Braves' pitcher Tommy Hanson informed the media that he has worked in the offseason to change his pitching delivery in order to take some stress off his shoulder and quicken his motion to the plate. He ended 2011 on the DL, a season in which the Braves collapsed down the stretch and failed to reach the postseason.
Hanson says he is now separating his hands later. This gives his throwing arm less time to come full circle and deliver the pitch, which means it can't get into the awkward cocked position that he demonstrated before. Hanson acknowledged that with his old mechanics he felt like he was throwing entirely with his arm. I'll say - his old delivery was a little painful to watch, so one can understand the stress that his shoulder (and likely elbow) was under.

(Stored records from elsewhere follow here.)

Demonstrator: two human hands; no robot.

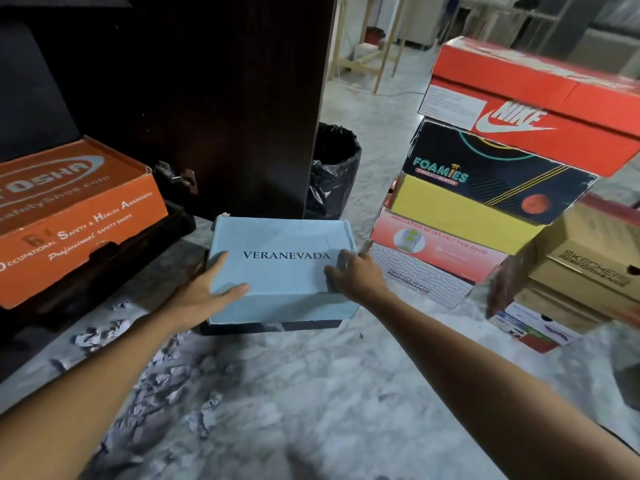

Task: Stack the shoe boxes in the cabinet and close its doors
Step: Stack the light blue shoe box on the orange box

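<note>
Shoe boxes stand stacked on the marble floor (311, 393) at right, a red Nike box (540, 102) topmost above a dark Foamies box (498, 171), while an orange OSHA box (69, 216) already sits inside the dark cabinet (114, 81), whose door (242, 98) stands open. Between them, a pale blue Veranevada box (280, 268) rests on the floor just in front of that door (a bin lined with a black bag (332, 174) stands behind it). The left hand (204, 289) clasps its left edge, thumb laid across the lid, and the right hand (356, 275) curls its fingers over the lid's right edge.
</note>
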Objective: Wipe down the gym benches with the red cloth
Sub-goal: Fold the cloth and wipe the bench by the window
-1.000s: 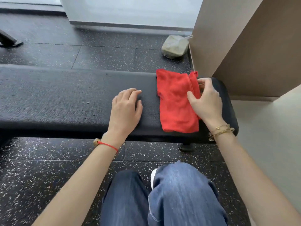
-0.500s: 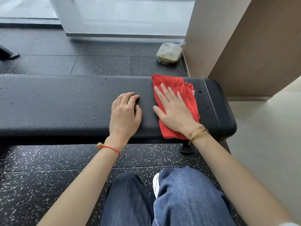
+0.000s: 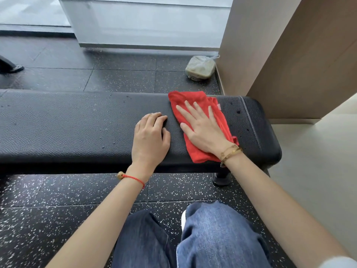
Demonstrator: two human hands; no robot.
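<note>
A long black padded gym bench (image 3: pixel 67 122) runs across the view, with small droplets on its surface. The red cloth (image 3: pixel 190 100) lies folded near the bench's right end. My right hand (image 3: pixel 202 128) presses flat on the cloth with straight, spread fingers. My left hand (image 3: pixel 149 138) rests on the bare bench pad just left of the cloth, its fingers relaxed and lightly bent, holding nothing.
A beige wall corner (image 3: pixel 270 55) stands close behind the bench's right end. A small clear bag (image 3: pixel 201 67) sits on the speckled black floor beyond the bench. A bench foot (image 3: pixel 221 179) and my knees (image 3: pixel 193 238) are below the front edge.
My right hand let go of the cloth's right edge and laid flat on top of it. The cloth has shifted slightly along the bench. My left hand has stayed put.
</note>
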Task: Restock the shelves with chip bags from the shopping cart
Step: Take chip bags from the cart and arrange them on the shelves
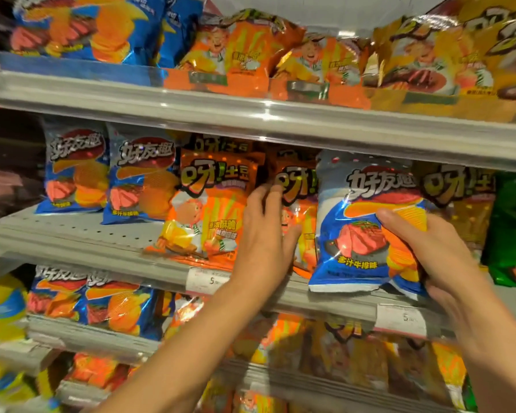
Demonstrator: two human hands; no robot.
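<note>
Right hand [429,251] grips a blue chip bag [367,231] by its right side, thumb across the front — the bag stands upright at the middle shelf's [72,234] front edge. Left hand [265,231] lies open and flat against an orange bag [298,204] just left of it, fingers spread. Farther left stand another orange bag [212,204] and two blue bags [108,174]. Above, the top shelf [221,108] carries more bags.

Grey metal shelving [251,114] tiered across the whole frame, perforated deck [81,231] at middle left, glossy rails catching overhead light, white price tags [402,318] lower right.
</note>
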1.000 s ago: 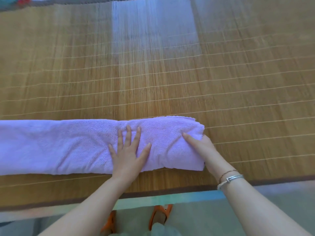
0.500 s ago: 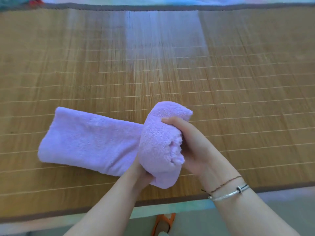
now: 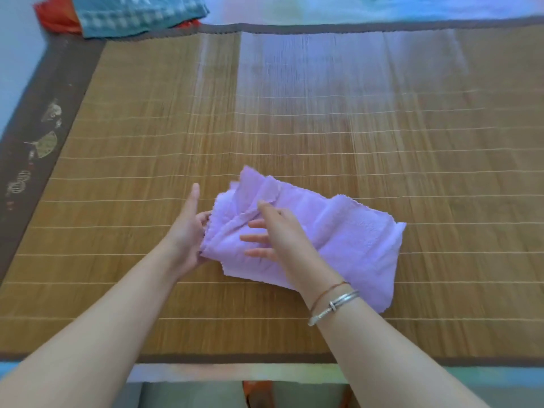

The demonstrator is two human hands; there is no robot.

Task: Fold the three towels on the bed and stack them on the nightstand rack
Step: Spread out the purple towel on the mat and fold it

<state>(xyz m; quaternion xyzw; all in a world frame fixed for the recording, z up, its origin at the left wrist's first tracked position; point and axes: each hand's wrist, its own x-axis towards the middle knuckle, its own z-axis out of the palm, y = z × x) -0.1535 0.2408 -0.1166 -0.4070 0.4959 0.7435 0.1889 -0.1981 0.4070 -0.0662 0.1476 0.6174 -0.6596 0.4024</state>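
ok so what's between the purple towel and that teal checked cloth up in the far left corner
Only bare bamboo mat. In the head view, nothing lies on the stretch from the purple towel to the teal checked cloth.

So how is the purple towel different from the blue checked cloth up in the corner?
The purple towel is plain lilac; the blue checked cloth has a teal and white check pattern. The purple towel lies mid-mat, near the person, with the left hand gripping its end and the right hand open on top; the blue checked cloth sits untouched at the far left corner, partly out of view. Both are soft fabric on the bed.
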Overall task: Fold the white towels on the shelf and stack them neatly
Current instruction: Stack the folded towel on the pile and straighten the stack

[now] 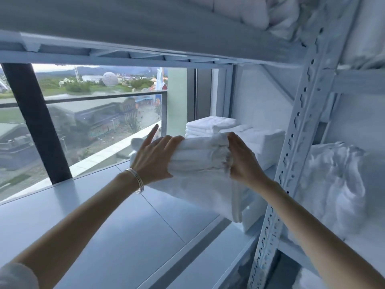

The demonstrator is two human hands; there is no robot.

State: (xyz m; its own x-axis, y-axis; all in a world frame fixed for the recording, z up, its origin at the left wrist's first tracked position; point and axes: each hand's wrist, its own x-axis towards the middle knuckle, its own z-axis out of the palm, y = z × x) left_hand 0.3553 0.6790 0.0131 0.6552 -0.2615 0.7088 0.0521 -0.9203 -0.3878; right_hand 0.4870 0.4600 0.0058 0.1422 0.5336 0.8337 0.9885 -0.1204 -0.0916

With the new timing of his later hand separation and therefore quicker delivery, his arm won't be ready to throw quite so soon. He'll end up using the energy generated by his hips to pull that arm forward and thus take stress off the arm itself.
Here is a great video analysis of Hanson's mechanics by Dick Mills from several months ago. Mills contrasts Hanson's old delivery with that of Daniel Bard of the Red Sox, and recommends to Hanson that he make an adjustment. I remember seeing Bard pitch in high school for Charlotte Christian - I was struck by how effortlessly the ball seemed to jump out of his hand. That's what whole body mechanics and perfect timing can do for a pitcher.
Pain or injury from improper mechanics may not be felt at at the youth level. But the damage can be done there. Get it fixed before that happens.